- Arms of Seymour of Berry Pomeroy: Gules, two wings conjoined in lure or. The Seymour line of Berry Pomeroy did not inherit the special grant of arms made to the 1st Duke of Somerset, which descended to the children from his second marriage
- Born: c. 1580
- Died: 5 October 1659 Berry Pomeroy
- Spouse: Dorothy Killegrew
- Parent(s): Sir Edward Seymour, 1st Baronet Elizabeth Champernowne

= Sir Edward Seymour, 2nd Baronet =

English politician (c. 1580–1659)

Sir Edward Seymour, 2nd Baronet (c. 1580 - 5 October 1659) was an English landowner and politician who sat in the House of Commons between 1601 and 1625. He was an ambassador to Denmark. During the English Civil War, he supported the Royalist cause.

==Origins==
Seymour was the son of Sir Edward Seymour, 1st Baronet (d.1613) of Berry Pomeroy by his wife Elizabeth Champernowne daughter of Sir Arthur Champernowne, of Dartington Hall.

==Career==
In 1601 he was elected Member of Parliament for Penryn. He was knighted at Greenwich on 22 May 1603, and was sent by James I on an embassy to Denmark.

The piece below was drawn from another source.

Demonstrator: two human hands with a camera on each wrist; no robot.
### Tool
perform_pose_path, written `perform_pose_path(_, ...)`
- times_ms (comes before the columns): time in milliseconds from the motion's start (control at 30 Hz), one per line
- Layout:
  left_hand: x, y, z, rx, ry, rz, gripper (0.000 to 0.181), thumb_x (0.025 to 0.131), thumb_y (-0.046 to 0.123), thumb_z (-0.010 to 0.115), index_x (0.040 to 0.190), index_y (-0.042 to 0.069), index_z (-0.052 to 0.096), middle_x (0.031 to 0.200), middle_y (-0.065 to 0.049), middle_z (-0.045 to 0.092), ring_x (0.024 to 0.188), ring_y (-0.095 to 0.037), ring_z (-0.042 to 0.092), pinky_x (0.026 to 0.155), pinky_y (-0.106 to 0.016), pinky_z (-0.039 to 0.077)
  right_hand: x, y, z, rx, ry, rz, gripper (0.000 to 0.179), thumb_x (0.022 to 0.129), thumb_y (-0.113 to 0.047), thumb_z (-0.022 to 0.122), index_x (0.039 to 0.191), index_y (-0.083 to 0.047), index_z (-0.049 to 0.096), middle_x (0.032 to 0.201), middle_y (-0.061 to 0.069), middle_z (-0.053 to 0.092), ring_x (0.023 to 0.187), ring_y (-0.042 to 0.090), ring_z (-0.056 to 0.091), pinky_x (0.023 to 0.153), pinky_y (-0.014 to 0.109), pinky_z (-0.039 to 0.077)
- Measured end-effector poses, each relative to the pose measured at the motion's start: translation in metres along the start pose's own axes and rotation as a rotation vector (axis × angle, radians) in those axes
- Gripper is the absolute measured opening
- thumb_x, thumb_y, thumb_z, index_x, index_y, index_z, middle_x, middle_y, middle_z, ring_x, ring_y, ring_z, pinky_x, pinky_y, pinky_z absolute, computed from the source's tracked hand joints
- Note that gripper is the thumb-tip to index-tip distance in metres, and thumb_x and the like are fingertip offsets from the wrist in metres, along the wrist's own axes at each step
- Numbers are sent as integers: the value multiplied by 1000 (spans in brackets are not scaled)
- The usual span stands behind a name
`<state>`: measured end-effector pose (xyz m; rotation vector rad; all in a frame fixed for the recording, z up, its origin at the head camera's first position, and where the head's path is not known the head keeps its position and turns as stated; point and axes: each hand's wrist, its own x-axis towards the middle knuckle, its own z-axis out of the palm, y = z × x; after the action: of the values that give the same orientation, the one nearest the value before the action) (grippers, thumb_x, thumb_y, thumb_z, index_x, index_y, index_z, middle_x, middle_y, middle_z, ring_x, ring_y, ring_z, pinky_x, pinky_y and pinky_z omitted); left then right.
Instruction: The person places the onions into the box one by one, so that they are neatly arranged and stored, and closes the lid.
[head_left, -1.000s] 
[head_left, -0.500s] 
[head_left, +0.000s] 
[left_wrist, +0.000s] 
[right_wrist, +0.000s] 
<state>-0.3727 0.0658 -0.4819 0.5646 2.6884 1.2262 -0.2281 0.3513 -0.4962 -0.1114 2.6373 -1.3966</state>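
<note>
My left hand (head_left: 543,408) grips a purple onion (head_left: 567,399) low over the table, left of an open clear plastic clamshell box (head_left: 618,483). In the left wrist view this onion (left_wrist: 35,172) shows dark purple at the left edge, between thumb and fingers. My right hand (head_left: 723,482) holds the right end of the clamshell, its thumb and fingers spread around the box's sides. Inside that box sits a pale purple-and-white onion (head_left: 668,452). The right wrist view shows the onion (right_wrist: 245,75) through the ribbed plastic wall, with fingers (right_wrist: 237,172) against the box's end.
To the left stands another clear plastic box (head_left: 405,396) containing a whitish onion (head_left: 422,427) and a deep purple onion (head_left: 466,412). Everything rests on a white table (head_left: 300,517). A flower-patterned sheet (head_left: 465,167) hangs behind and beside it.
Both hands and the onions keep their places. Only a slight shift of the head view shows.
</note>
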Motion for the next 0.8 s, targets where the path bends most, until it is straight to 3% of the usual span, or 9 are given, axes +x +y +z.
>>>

In 1604 he was elected MP for Newport. He succeeded the baronetcy on the death of his father on 11 April 1613 and became governor of Dartmouth in that year. In 1614, he was elected MP for Lyme Regis. He was J.P. for Devon and Vice Admiral of Devon from 1617. In 1621 he was elected MP for Devon. He was elected MP for Callington in 1624 and for Totnes in 1625.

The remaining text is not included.